» **Data below**
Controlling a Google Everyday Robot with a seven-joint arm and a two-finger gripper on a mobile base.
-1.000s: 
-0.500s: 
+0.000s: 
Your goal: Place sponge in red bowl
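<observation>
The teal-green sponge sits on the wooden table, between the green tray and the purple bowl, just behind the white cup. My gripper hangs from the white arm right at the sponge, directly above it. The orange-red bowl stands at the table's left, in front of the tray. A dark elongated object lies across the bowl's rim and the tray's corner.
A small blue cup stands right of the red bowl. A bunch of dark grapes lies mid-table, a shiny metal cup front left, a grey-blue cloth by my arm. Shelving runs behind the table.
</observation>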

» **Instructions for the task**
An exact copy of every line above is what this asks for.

» **Exercise solution**
Controlling a Google Everyday Robot with a seven-joint arm and a two-finger gripper on a mobile base.
-1.000s: 
-0.500s: 
+0.000s: 
Your goal: Place sponge in red bowl
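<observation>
The teal-green sponge sits on the wooden table, between the green tray and the purple bowl, just behind the white cup. My gripper hangs from the white arm right at the sponge, directly above it. The orange-red bowl stands at the table's left, in front of the tray. A dark elongated object lies across the bowl's rim and the tray's corner.
A small blue cup stands right of the red bowl. A bunch of dark grapes lies mid-table, a shiny metal cup front left, a grey-blue cloth by my arm. Shelving runs behind the table.
</observation>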

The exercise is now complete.